§ Task
Give the number of lines in the listing that contain the word "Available", and nothing besides.

§ Extracted records
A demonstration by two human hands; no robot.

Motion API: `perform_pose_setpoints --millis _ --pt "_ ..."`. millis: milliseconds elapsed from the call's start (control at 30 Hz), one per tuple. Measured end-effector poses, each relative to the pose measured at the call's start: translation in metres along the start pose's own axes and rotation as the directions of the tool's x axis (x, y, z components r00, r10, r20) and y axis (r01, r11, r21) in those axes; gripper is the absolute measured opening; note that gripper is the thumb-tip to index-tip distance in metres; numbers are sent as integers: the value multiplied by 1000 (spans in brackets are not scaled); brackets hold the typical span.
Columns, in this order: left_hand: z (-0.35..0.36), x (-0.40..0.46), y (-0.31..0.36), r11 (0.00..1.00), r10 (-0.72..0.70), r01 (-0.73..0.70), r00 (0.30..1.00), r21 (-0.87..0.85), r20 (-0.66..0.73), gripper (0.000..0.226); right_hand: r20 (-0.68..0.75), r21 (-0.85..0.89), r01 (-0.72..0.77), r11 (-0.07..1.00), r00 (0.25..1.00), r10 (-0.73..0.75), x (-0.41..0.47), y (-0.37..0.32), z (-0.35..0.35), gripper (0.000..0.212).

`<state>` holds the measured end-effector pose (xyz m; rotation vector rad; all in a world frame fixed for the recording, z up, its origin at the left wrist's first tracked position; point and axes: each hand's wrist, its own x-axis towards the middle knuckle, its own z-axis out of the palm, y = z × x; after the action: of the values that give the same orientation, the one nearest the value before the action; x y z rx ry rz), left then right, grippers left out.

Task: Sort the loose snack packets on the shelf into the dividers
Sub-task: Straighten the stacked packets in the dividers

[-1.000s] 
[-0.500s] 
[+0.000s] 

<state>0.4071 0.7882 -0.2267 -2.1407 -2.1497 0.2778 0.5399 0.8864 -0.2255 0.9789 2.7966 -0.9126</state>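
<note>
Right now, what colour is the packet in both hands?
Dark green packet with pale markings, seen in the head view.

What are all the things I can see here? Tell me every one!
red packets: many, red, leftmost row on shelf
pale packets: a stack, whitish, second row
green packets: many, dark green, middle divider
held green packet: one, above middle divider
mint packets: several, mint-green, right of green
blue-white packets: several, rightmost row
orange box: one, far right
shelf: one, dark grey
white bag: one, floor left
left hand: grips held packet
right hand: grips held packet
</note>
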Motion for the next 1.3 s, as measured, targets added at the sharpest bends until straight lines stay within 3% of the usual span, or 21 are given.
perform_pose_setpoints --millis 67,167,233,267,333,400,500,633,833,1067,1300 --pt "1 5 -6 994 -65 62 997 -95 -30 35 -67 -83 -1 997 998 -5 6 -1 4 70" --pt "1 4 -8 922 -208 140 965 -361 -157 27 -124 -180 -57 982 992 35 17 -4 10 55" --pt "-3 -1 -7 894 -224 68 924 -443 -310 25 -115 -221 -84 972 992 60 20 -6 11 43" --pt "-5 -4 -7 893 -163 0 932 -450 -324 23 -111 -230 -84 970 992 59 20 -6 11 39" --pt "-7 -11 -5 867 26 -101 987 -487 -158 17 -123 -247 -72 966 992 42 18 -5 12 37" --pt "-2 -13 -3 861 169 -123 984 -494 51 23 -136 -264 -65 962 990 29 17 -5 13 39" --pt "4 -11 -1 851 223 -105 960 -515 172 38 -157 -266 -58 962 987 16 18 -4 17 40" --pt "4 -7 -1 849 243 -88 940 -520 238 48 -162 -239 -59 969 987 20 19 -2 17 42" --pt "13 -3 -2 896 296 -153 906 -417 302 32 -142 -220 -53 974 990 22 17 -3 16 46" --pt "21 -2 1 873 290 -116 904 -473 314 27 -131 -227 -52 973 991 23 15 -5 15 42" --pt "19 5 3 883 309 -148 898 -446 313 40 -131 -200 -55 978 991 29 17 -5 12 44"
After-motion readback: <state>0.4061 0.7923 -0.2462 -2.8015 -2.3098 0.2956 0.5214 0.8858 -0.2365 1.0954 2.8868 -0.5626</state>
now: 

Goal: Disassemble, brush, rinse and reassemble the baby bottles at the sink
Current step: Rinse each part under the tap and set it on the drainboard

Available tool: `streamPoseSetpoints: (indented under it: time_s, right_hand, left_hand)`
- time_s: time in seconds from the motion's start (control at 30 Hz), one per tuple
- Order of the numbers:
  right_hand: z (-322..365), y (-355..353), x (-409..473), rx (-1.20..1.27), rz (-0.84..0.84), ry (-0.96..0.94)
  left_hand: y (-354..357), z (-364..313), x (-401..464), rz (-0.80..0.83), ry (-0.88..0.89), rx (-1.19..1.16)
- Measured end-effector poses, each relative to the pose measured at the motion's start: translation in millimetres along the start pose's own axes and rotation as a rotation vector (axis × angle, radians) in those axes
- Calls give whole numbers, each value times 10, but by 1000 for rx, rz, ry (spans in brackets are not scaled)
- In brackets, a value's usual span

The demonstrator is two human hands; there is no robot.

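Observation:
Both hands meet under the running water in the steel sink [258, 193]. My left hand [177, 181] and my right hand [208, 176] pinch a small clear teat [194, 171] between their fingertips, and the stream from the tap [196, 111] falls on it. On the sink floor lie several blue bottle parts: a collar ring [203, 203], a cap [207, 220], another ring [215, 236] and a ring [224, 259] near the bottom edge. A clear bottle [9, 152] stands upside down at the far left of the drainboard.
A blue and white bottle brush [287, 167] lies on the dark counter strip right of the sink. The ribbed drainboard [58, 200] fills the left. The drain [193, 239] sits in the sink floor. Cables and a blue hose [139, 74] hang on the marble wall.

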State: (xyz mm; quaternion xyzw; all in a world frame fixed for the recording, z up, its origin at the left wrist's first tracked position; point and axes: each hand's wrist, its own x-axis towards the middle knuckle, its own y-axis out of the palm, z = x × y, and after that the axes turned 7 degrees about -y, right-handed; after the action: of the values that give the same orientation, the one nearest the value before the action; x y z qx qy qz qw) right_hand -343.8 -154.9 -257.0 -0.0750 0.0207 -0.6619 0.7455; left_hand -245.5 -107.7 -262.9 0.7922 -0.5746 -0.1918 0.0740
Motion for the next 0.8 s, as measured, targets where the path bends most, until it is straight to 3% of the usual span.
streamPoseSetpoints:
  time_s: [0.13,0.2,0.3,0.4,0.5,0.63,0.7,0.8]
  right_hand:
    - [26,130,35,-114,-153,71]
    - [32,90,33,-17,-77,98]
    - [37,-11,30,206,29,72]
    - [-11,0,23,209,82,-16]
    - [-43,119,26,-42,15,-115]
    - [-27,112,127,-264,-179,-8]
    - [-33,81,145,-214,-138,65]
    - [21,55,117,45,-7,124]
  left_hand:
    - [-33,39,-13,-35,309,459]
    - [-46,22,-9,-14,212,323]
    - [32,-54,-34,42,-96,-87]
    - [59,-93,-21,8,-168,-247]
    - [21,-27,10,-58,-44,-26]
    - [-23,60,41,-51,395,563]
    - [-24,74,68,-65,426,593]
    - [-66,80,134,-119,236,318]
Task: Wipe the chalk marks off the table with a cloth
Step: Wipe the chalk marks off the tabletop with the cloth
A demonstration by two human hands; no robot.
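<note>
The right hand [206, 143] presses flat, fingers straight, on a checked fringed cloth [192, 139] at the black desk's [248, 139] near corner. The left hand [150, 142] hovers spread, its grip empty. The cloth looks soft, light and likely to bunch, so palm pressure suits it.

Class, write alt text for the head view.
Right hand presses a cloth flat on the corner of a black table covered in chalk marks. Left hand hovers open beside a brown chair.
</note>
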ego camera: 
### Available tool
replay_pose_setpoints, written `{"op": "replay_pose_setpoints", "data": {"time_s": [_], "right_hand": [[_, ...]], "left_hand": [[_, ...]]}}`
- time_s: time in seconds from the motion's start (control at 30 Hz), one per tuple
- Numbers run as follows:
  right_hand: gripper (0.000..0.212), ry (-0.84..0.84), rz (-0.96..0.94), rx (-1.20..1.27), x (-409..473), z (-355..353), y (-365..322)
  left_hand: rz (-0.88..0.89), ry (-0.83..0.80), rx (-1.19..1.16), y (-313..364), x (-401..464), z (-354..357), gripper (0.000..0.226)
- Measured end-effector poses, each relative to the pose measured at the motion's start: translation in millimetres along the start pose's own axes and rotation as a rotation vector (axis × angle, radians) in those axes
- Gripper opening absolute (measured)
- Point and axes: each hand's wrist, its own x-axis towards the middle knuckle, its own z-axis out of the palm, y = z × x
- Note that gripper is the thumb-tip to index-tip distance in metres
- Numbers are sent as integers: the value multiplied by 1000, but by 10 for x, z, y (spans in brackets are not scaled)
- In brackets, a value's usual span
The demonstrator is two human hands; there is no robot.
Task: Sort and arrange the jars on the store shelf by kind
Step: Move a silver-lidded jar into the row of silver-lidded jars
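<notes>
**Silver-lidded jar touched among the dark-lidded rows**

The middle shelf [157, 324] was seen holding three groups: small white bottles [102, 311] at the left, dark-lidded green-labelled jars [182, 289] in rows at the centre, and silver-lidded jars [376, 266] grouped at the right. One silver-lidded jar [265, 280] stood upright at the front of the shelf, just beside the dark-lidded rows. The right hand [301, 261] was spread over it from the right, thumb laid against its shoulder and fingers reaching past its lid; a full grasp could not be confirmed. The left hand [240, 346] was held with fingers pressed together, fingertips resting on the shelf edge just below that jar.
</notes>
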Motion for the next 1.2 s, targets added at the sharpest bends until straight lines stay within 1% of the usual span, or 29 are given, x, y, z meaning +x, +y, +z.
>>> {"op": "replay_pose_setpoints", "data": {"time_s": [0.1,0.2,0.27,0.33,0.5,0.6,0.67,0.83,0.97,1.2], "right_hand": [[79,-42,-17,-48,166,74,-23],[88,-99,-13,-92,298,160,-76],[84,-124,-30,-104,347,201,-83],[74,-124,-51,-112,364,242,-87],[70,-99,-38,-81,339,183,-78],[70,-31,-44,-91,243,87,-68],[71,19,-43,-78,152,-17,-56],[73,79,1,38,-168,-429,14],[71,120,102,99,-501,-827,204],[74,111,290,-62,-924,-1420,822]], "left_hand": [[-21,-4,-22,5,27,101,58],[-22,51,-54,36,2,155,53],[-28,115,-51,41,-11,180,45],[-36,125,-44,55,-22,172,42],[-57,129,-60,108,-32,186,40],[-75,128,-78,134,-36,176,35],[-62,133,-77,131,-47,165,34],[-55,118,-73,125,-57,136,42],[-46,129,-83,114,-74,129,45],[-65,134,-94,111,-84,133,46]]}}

§ Solution to the problem
2